Within a few months, our situation improved. We got great jobs, I lost a ton of weight. He has always found me physically attractive, has been very loving toward me. He tells me I am very hot, our sex life just keep improving and he desired me more and more. His job gives him a company vehicle with a GPS so he can only drive to and from jobs; he works with a supervisor so he cannot go off on his own so I don't worry about him meeting up with strangers. He does have a couple health issues that slows him down, and has commented that he hopes he dies before me because if not, he'd just kill himself if he ever lost me. 

So I was surprised when I had to use his computer yesterday, and stumbled across another dating site profile. He left himself logged in, and he had again filled it out, just basic. Log-in, his birthday, saying he would like a one-night-stand, his height which incorrect, making him shorter, no photos, nothing. It had some requests from girls, but none of them were answered. I worry because I don't think a happily married man would do this. He has over the past few months viewed a TON of porn. 

It shocks me because he tells me he loves me, constantly how hot I am, and how he can't live without me. I do know he would like more sex and he did tell me once he doesn't think I'm affectionate enough (I am not a cuddler and I do not say 'I love you' very often, - I am working on this. I am not a lovey-dovey person at all)

I have not talked to him about this. When I talked to him about this in the past, I do not do very well. I get tongue-tied and emotional, and I mess up. I don't want to fight. We tend to talk in circles, he denies it. I feel like I "scare him straight" for a few months, then later, it just repeats. 
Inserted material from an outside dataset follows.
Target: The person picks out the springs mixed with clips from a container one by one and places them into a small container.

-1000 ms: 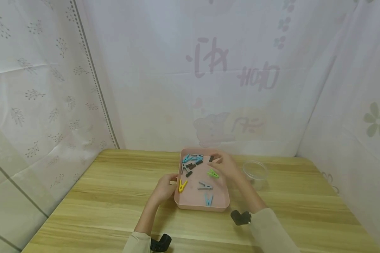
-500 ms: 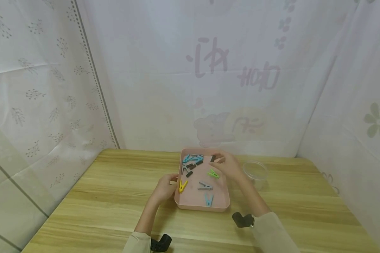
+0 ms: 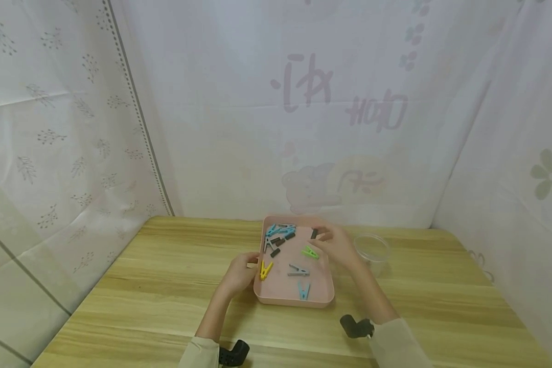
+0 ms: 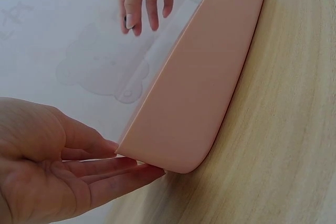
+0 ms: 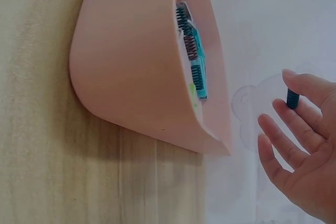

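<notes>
Pink, with rounded corners, the tray (image 3: 294, 302) stands on the wooden bench (image 3: 175, 286), its far end close to the bench's far edge, where a pale patterned curtain (image 3: 221, 112) hangs. For room to move, I read a wide stretch of wood running from the tray's left wall out to the bench's left edge, and more between its near wall and the near side. On the right I have less: a clear round container (image 3: 371, 248) stands near the far edge, just beside the right forearm, with wood beyond it toward the far right corner.

Both hands are occupied. My left hand (image 3: 239, 275) holds the tray at its left side, thumb at the rim and fingers reaching to the outer wall. My right hand (image 3: 338, 244) pinches a dark spring (image 5: 293, 98) between thumb and index finger, the other fingers spread apart; in the head view it sits by the tray's far right corner, and the right wrist view shows it apart from the rim.

Inside the tray, blue clips (image 3: 285, 231) and more dark springs (image 5: 196, 77) bunch toward the far left corner. A yellow clip (image 3: 264, 271) lies just beside the left wall, near the left hand. A green clip (image 3: 310, 252) lies nearest the right hand, with a grey clip (image 3: 298, 271) and a light blue clip (image 3: 303, 290) following toward the near wall.
</notes>
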A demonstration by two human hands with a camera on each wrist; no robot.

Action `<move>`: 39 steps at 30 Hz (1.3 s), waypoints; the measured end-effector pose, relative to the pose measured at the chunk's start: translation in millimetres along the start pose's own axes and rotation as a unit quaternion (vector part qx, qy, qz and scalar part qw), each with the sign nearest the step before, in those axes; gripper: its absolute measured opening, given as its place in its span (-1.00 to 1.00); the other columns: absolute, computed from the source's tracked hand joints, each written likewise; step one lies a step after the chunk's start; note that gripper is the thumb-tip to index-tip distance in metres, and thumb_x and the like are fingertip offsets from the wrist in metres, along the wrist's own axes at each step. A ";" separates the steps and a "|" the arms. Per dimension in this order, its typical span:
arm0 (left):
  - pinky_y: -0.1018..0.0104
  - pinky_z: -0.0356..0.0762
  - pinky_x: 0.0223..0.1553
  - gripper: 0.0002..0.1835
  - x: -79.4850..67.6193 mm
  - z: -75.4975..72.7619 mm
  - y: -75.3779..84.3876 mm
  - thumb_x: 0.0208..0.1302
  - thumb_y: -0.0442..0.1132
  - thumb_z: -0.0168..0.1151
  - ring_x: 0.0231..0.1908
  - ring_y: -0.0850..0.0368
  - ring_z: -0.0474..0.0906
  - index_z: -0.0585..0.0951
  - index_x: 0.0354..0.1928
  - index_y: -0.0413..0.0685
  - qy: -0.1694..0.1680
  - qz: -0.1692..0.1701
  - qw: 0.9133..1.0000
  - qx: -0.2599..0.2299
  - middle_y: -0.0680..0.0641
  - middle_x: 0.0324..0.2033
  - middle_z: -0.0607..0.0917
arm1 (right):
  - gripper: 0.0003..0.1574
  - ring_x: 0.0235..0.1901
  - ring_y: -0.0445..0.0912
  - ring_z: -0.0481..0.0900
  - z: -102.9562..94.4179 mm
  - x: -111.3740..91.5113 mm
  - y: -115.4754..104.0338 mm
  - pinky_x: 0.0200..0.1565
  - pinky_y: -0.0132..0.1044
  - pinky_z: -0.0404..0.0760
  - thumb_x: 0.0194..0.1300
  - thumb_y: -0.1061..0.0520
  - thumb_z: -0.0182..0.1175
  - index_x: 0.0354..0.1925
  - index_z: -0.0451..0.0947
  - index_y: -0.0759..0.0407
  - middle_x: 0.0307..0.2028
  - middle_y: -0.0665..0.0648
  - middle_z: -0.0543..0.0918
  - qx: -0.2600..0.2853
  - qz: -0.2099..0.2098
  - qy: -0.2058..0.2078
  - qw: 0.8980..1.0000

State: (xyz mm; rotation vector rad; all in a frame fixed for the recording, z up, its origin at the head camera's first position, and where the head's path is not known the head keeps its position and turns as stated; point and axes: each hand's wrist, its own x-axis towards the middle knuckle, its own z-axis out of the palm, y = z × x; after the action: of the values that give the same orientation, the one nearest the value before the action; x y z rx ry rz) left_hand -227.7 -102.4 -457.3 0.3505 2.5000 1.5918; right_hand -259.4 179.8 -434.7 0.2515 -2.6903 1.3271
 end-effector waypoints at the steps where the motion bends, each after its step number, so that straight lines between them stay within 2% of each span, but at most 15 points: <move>1: 0.05 0.80 -0.16 -0.53 0.1 -0.1 -0.1 0.44 -0.51 0.11 -0.06 -0.22 0.73 0.47 0.35 -0.53 -0.001 0.000 1.000 -0.003 -0.51 0.15 0.61 | -0.44 0.10 0.29 0.68 0.2 -0.5 0.7 0.10 0.16 0.72 0.40 0.16 0.40 0.29 0.56 0.33 0.20 0.41 0.65 0.004 0.003 0.000 1.000; 13: 0.07 0.81 -0.18 -0.52 2.0 0.8 -1.0 0.46 -0.48 0.14 -0.06 -0.21 0.73 0.47 0.37 -0.52 -0.002 -0.010 1.000 -0.013 -0.49 0.17 0.61 | -0.46 0.10 0.29 0.68 -2.4 -8.5 10.4 0.05 0.14 0.74 0.42 0.14 0.39 0.28 0.58 0.29 0.21 0.40 0.64 0.028 -0.010 0.014 0.999; 26: 0.08 0.81 -0.19 -0.51 3.0 0.8 -2.6 0.42 -0.53 0.12 -0.07 -0.19 0.73 0.46 0.36 -0.53 -0.001 -0.012 1.000 -0.010 -0.50 0.17 0.61 | -0.42 0.16 0.33 0.66 -4.6 -16.9 16.4 0.14 0.23 0.69 0.42 0.11 0.40 0.32 0.58 0.26 0.26 0.40 0.63 0.032 0.010 0.031 0.999; 34: 0.07 0.81 -0.16 -0.53 3.3 0.5 -3.4 0.49 -0.47 0.11 -0.08 -0.19 0.74 0.46 0.38 -0.51 -0.004 -0.005 1.000 -0.007 -0.49 0.17 0.61 | -0.44 0.08 0.31 0.69 -4.3 -23.2 18.8 0.07 0.20 0.73 0.42 0.15 0.39 0.30 0.58 0.31 0.14 0.43 0.69 0.041 -0.008 0.047 0.998; 39: 0.06 0.81 -0.15 -0.51 2.6 -0.1 -3.4 0.45 -0.51 0.09 -0.06 -0.19 0.73 0.44 0.39 -0.52 -0.004 -0.009 1.000 -0.011 -0.50 0.19 0.59 | -0.46 0.07 0.33 0.70 -3.1 -25.7 22.0 0.05 0.18 0.74 0.41 0.14 0.41 0.28 0.60 0.29 0.14 0.42 0.69 0.041 -0.008 0.061 0.997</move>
State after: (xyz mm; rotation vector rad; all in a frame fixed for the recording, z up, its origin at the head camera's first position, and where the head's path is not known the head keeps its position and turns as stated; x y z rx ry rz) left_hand -230.6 -103.2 -460.3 0.3289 2.4704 1.6070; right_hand -238.7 197.8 -454.7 0.1930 -2.5331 1.4038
I'm hoping someone maybe has some advice. I also thought taking some time, instead, then I could maybe approach later with a clear head. Also I thought, this sounds bad, but... I could maybe go on his computer later, a month later, and if I see anymore dating stuff and it was worse, then I could confront him. If not, instead maybe I could look into a counseling session for myself. He is against counseling, but maybe I could try to approach him on it. I also could work on being a better wife myself, and see if that helps. I feel maybe with the lack of affection on my part, maybe that is what is driving him to the computer. Not that I think I deserve the blame, but if I have to leave, I need time to get some counseling, select a lawyer, make a plan, figure out finances. I can't do it right now, and confrontations have never been a long-term solution.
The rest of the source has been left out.